Jakob/Danny goes to the woods calling “Jakob,” He comes to the sea mine and looks inside and then runs away, calling for help. Jakob/Danny goes to the hospital to see Danny’s family sitting around Danny who lies motionless. Kate tells Jakob/Danny, “You need a haircut.”
Ed asks, “Do you know what he was going out there?”
Kate is already thinking of Danny in past tense. His father, Ed, repeatedly corrects her to the present tense. Leaving the hospital room 210, he’s hugged by Lauren who cries. Going back in the evening to the sea mine, he sees that a group of men are dismantling it. Now his choice is permanent.
Knowing Danny’s parents are at the hospital, he breaks into Danny’s house. He plays his guitar and then takes the tarantula with him. As he’s leaving, he sees his sister in front of the television. She sees him and he signs, “I’m still here.” He leaves.
In the end, he looks at himself in the mirror. The barn is finished and a string quartet plays the soundtrack music as they watch the sunset.
Jakob/Danny tells Jakob’s mother that “I think I’m gonna start working at The Loop.” George, Jakob’s father, tells him he can always draw as a hobby. “I don’t think I like to draw any more.” George tells him his grandfather will be very pleased. Jakob/Danny sadly tells them, “I miss my friend.” The tarantula’s image is transposed on to Jakob/Danny’s face as he sleeps at night.
Waking up and looking out, he sees something watching him. Going outside, he hears metallic creaking. With a flashlight he spots the bipedal robot shyly peaking out from behind the bushes. “Jakob?” Jakob/Danny inquires. The bipedal robot looks down and away and then leaves.
Stasis
May wonders about her doomed love affair with Jakob. “That moment, that wonderful feeling of excitement,” she recalls when Jakob is kissing her. Jakob/Danny tells her “I love you”
She wonders, “Why does it always pass… Even when you know its special right then and there, it still ends. Why can’t we stay in that moment. That feeling. Why can’t it last forever like we wish it could?”
She looks at her mother who seems to have lost the joy, but we’ll learn more about that later.
The girl, May, is on her bed contemplating a thermos like object and we then see the moment in the past when she found it while she was fishing at a pond. When her father, Zhi, picks her up, May sees another man standing on a lookout point.
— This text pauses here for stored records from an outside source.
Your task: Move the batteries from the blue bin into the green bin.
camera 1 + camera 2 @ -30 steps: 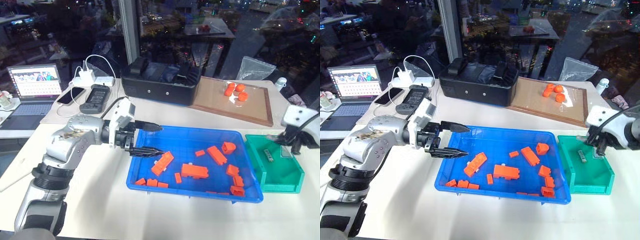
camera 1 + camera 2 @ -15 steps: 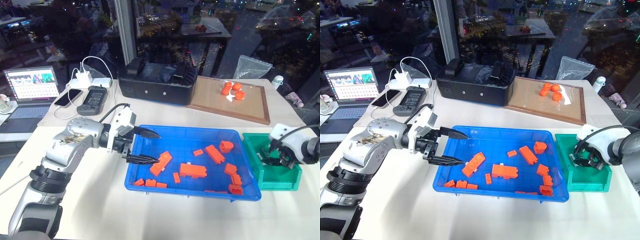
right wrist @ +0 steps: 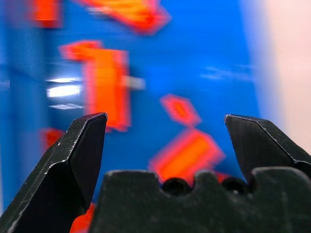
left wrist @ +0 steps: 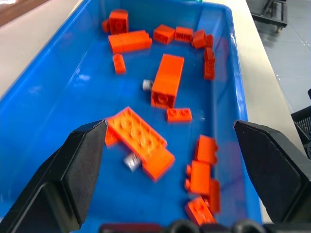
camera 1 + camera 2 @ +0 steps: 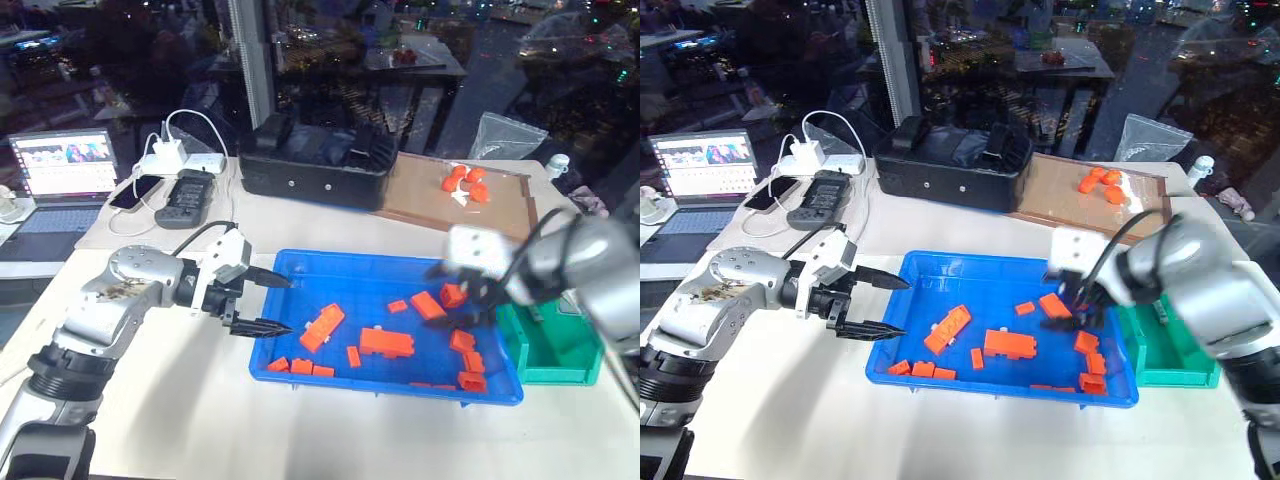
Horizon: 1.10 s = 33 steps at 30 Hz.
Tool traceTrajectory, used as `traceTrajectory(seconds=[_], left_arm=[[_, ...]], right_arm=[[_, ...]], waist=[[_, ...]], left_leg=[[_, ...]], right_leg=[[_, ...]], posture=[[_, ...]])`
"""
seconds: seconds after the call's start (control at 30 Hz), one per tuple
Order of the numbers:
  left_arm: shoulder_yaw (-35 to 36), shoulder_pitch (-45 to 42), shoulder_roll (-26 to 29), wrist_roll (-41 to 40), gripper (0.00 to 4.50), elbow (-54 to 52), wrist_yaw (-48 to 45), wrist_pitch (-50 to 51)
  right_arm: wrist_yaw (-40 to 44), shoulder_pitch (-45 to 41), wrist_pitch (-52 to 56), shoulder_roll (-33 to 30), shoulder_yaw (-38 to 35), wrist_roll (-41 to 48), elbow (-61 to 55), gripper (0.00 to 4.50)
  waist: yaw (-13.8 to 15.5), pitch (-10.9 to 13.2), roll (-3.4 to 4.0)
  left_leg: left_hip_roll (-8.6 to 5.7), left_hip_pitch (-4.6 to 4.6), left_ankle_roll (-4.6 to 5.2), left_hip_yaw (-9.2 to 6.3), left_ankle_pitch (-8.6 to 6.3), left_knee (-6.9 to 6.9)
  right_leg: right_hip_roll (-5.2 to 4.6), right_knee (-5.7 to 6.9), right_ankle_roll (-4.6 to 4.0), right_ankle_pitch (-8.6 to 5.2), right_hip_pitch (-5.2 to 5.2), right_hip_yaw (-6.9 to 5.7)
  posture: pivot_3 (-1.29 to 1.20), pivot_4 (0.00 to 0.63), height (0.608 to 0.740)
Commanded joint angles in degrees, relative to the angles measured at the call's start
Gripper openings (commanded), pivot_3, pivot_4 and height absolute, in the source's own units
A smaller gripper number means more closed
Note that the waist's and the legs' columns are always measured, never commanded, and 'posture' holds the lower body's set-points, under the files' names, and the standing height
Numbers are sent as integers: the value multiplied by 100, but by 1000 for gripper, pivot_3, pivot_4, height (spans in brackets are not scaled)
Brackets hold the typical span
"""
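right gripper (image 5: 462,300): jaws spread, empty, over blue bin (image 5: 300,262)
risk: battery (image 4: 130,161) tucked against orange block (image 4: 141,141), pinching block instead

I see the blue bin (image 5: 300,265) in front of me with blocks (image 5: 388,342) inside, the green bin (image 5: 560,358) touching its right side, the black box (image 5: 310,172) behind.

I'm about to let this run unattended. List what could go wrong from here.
1. The batteries left in the blue bin lie pressed against orange blocks, so an open claw may pinch a block too, or push the battery under it.
2. The right claw is open over the blocks, close above them; it may scatter them.
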Motion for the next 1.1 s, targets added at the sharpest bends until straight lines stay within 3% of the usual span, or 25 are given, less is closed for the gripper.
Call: traceTrajectory(seconds=[0.03, 0.37, 0.47, 0.7, 0.9, 1.1], left_arm=[[213, -132, 17, -21, 4500, -141, 115, -67], [321, 139, 186, -207, 4500, -514, 174, 187], [409, 10, 127, -334, 4500, -460, 241, 241], [370, -212, 3, -417, 4500, -336, 282, 338], [504, -241, -167, -730, 4500, -383, 209, 428], [503, -150, -187, -780, 4500, -473, 278, 426]], right_arm=[[-118, -67, -190, 204, 251, -197, -80, 4478], [-596, 98, 72, 854, 884, -567, 396, 4478], [-611, 88, 105, 875, 894, -618, 552, 3732], [-551, 88, 244, 807, 738, -520, 452, 1454], [-185, -41, 710, 507, -120, 260, 399, 1455], [-326, -190, 433, 192, -453, 142, 1192, 1455]], waist=[[12, 0, 0], [-1, -1, -1], [-6, -1, -1], [11, -1, -1], [18, -1, -2], [21, -1, -2]], left_leg=[[-1, 0, 0, 0, 0, 7], [4, 2, 1, -2, 0, -2], [4, 3, 1, 0, 1, 0], [3, 3, 1, 4, 1, 4], [4, 1, 1, 1, 1, 2], [3, 9, 1, 3, 1, 2]], right_leg=[[-2, 0, 2, 1, 3, 0], [12, 13, 1, 6, 8, 0], [17, 13, 0, 6, 8, 0], [16, 10, 1, 5, 8, -5], [18, 12, 1, 6, 18, -3], [16, 5, 0, 5, 13, -5]], posture=[[0, 150, 738], [0, 150, 738], [0, 150, 738], [0, 150, 738], [0, 150, 738], [0, 150, 738]])
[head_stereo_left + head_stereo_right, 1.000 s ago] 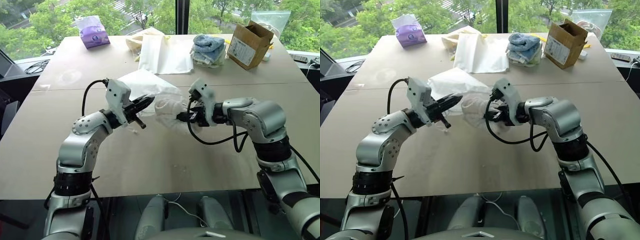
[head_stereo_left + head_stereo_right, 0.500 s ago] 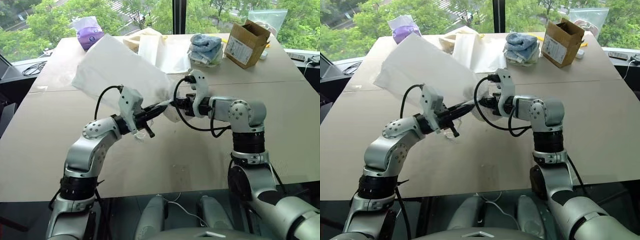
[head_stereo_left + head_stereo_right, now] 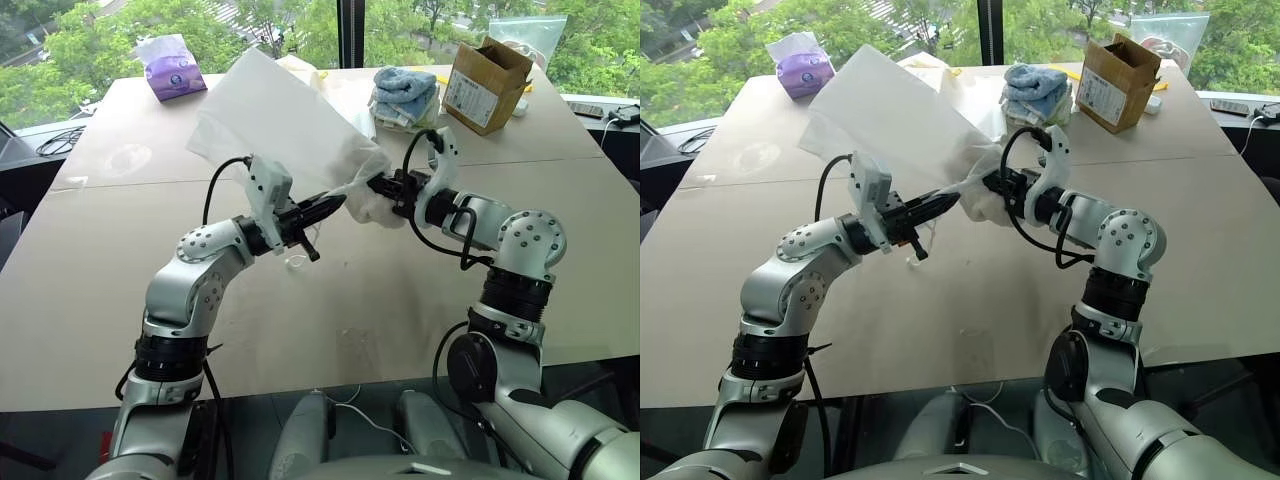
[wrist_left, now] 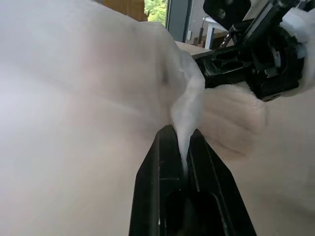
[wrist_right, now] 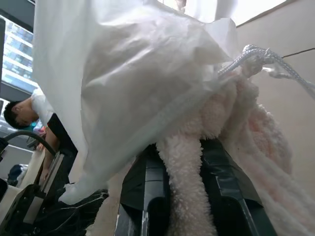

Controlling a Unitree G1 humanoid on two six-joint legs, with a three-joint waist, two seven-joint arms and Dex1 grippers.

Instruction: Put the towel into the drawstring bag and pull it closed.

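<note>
The drawstring bag (image 3: 290,130) is held above the table (image 3: 120,290), its rim pinched in the closed left pincer (image 3: 336,200), while the towel (image 5: 197,162), partly hidden under bag fabric, is clamped by the right pincer (image 3: 376,184).

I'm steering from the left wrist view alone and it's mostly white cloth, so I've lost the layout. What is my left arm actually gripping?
Observer: The left gripper has its jaws shut on the rim of the drawstring bag, which is lifted off the table and fans up behind the arms.
Operator: That fuzzy thing beyond the fold, is it in yet?
Observer: Only partly. The towel is pinched in the right gripper at the bag's mouth.
Operator: Where's the cord?
Observer: The right wrist view shows a white cord bunched at the mouth beside the towel.
</note>
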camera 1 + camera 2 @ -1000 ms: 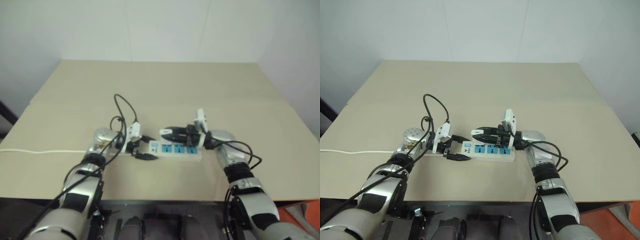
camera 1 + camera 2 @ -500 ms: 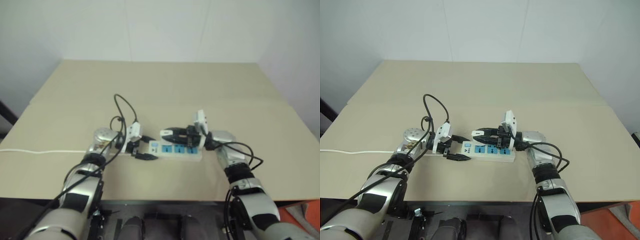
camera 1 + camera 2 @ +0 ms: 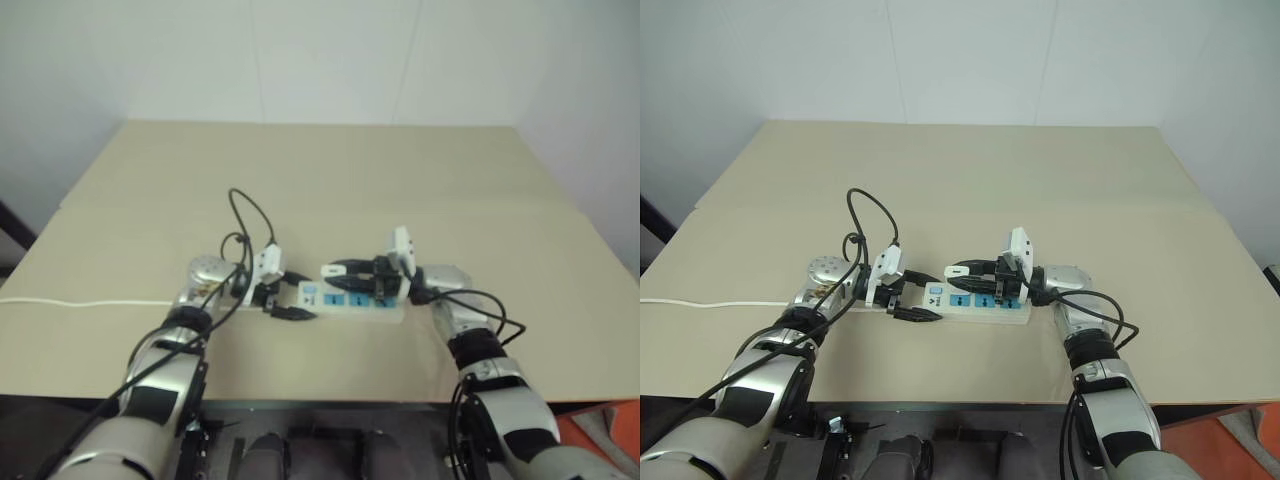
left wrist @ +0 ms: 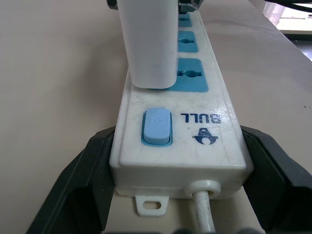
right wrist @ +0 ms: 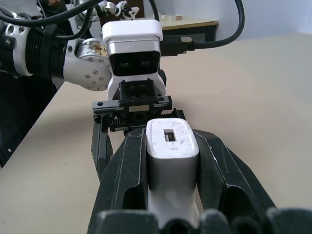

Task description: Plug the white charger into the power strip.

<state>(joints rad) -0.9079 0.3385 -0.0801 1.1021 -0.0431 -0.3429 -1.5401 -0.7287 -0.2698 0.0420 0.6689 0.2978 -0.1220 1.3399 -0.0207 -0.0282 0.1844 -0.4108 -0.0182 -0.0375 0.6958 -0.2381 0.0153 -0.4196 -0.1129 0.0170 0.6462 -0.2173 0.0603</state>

On the news, she hears an announcer talking about “atoms performing.” Back at home in the garage/workshop, she looks at the thermos, but it seems to have an on and off switch and two thick bangle bracelets. Her mother complains that she isn’t even dressed yet. With Jakob and her family, she attends a wedding. A string quartet plays music. Jakob spills a drink and wets her dress. When she goes to the bar, she meets the Ethan (Danny Kang), the guy she saw by the lake earlier.
“Think it will last?” Ethan asks.
May replies, “Hope so.”
She asks why he was at the lake alone. Ethan asks. “Ever want to be alone?”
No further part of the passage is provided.